> **WORK REQUEST**
Repeat the whole listing below with nothing added or dropped.

> **DATA EXCERPT**
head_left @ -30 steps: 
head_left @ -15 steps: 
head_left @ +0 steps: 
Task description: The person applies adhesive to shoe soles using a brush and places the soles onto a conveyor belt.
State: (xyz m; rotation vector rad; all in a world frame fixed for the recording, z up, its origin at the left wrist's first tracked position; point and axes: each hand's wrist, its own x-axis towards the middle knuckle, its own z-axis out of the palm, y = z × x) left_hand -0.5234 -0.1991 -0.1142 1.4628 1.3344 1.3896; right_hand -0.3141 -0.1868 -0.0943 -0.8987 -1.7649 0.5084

> **RESPONSE AREA**
head_left @ -30 steps: 
head_left @ -15 steps: 
head_left @ +0 steps: 
Task description: The person applies adhesive to shoe soles using a brush and places the soles onto a conveyor belt.
State: (xyz m; rotation vector rad; all in a world frame fixed for the recording, z up, its origin at the left wrist's first tracked position; point and axes: each hand's wrist, its own x-axis towards the middle knuckle, its own z-axis out of the palm, y = z × x) left_hand -0.5234 -0.1991 -0.1142 1.4628 1.3344 1.3896; right_hand -0.3141 -0.1868 -0.0943 -0.8987 -1.7649 0.5084

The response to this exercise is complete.